Studiare è un modo per guardare avanti, sperare in un futuro migliore.

 
 
Wissam è arrivato in Italia grazie ad un progetto innovativo, ideato e finanziato da Casa Emmaus, su idea della presidente Giovanna Grillo, in collaborazione con l'ambasciata di Damasco, nella persona di Elia Caporossi e l'Università di Cagliari.
Arrivato con un permesso da studente Wissam, ha terminato a Cagliari gli studi economici universitari iniziati in Siria.
Attualmente lavora a Casa Emmaus, dove è un mediatore culturale, e vive a Iglesias, la sua nuova casa.
Ho pensato di intervistare Wissam, che vediamo nella foto con la sua compagna di Iglesias, per raccontare questo bel progetto che ha permesso a 10 studenti di arrivare in sicurezza in Italia
 
 
Come hai saputo dell'opportunità offerta dal progetto di Casa Emmaus?
L'ho saputo da un gruppo di monaci del monastero di Mar Mousa nella mia città, che si chiama Alnabek.
 
Cosa pensavi mentre con l'aereo arrivavi in Italia?
In verità le mie idee erano molto vaghe e confuse, pensavo a quello che mi ero lasciato dietro e a quello che avrei dovuto affrontare una volta arrivato.
 
Hai saputo subito che saresti venuto in Sardegna?
Sì, sapevo che avrei continuato a studiare all'università di Cagliari.
 
Come ricordi il giorno del tuo arrivo in Sardegna? Quali immagini e sensazioni sono stampate nei tuoi ricordi?
Lo ricordo come l'inizio di una nuova vita.
 
Sei arrivato da solo o con i tuoi amici?
Sono arrivato con un amico, che adesso abita a Cagliari.
 
Come è stato il passaggio dall'Università Siriana a quella di Cagliari?
Per quanto riguarda i documenti e tutta la burocrazia necessaria è stato abbastanza facile, soprattutto grazie all'aiuto che ho avuto sia dall'Università di Cagliari sia da Casa Emmaus. Ambientarmi invece è stato più complicato, non era facile comunicare con i professori né con i colleghi.
 
Senti ancora i tuoi ex colleghi dell'università in Siria? Cosa raccontano?
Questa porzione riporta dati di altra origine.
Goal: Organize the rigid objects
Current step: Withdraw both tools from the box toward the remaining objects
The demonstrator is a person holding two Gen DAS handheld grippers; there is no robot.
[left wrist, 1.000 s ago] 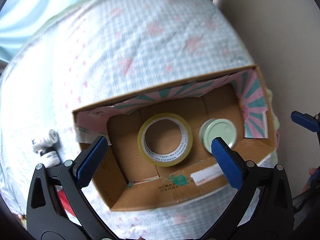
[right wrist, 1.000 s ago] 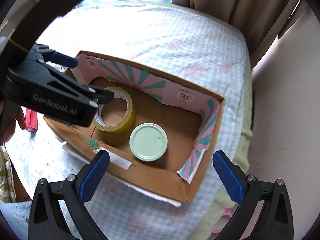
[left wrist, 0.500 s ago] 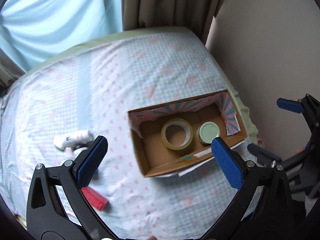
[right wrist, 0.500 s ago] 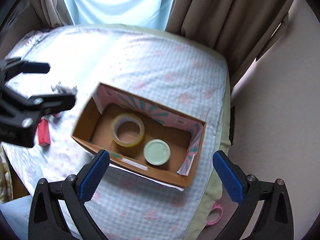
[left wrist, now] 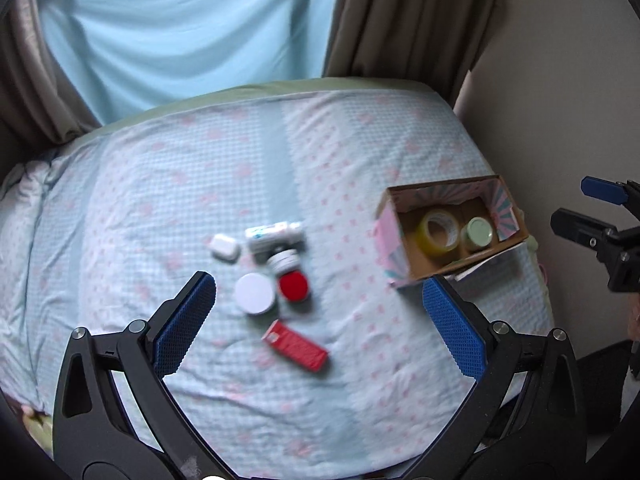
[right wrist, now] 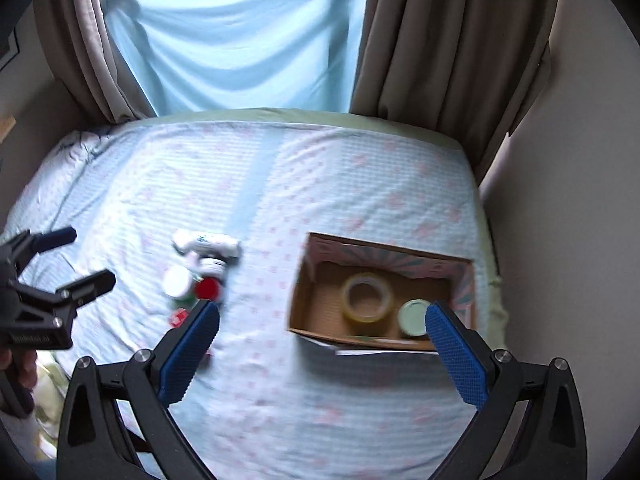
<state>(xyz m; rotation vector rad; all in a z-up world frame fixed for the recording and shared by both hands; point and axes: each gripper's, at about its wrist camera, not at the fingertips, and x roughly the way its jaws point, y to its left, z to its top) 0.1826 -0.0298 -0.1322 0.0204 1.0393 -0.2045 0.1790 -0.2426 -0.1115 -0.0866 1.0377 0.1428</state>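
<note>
The left gripper [left wrist: 320,324] stands wide apart with nothing between its blue pads, high over the bed [left wrist: 120,208], and the right gripper [right wrist: 320,350] is spread just as wide and equally empty. Directly ahead of the left gripper, in the lower middle of its frame, lies a loose cluster: a white round lid [left wrist: 255,293] touching a red round lid [left wrist: 294,287], a small white-capped jar [left wrist: 285,259] just above them, a white tube [left wrist: 274,232] lying on its side with blurred blue-green print that cannot be read, a small white case [left wrist: 224,247] to its left, and a red carton [left wrist: 295,345] a little below — its lettering is too smeared to make out. Toward the right of that frame sits the cardboard box [left wrist: 394,258], pink-and-teal striped inside, holding a yellowish tape roll [left wrist: 438,233] and a pale green lidded jar [left wrist: 478,234] side by side. In the right wrist view the left gripper's body at the left edge carries pale lettering — blurred beyond reading. Blue curtain [right wrist: 248,40] hangs at the top, brown drapes [right wrist: 440,48] beside it.
</note>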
Certo, li sento ogni tanto. Mi raccontano le difficoltà della situazione, come la mancanza di strumenti ma anche di professori, molti dei quali fuggiti durante la guerra.
 
Come ti trovi a Iglesias e cosa sogni per il tuo futuro? 
Mi trovo bene, in particolare dopo che ho trovato un lavoro e una casa.
Per il futuro non ho ancora le idee chiare, ma spero di continuare gli studi e di rendere ancora più stabile la mia vita.
 
Ci racconti il giorno della tua laurea?
È stata bellissimo. Dopo una strada lunga e non facile ho potuto vedere il frutto di tutte le difficoltà che ho affrontato. Mi ha fatto proprio dimenticare tutta la fatica fatta e mi ha dato una spinta molto forte per andare ancora avanti.
 
Cosa consiglieresti ad un tuo coetaneo Afghano che si trova nella tua stessa situazione?
Per prima cosa, di avere sempre fiducia in sé stesso e di pensare che le cose andranno meglio, con un po' di pazienza. E poi, gli consiglierei di imparare al più presto la lingua, che è fondamentale per andare avanti e integrarsi.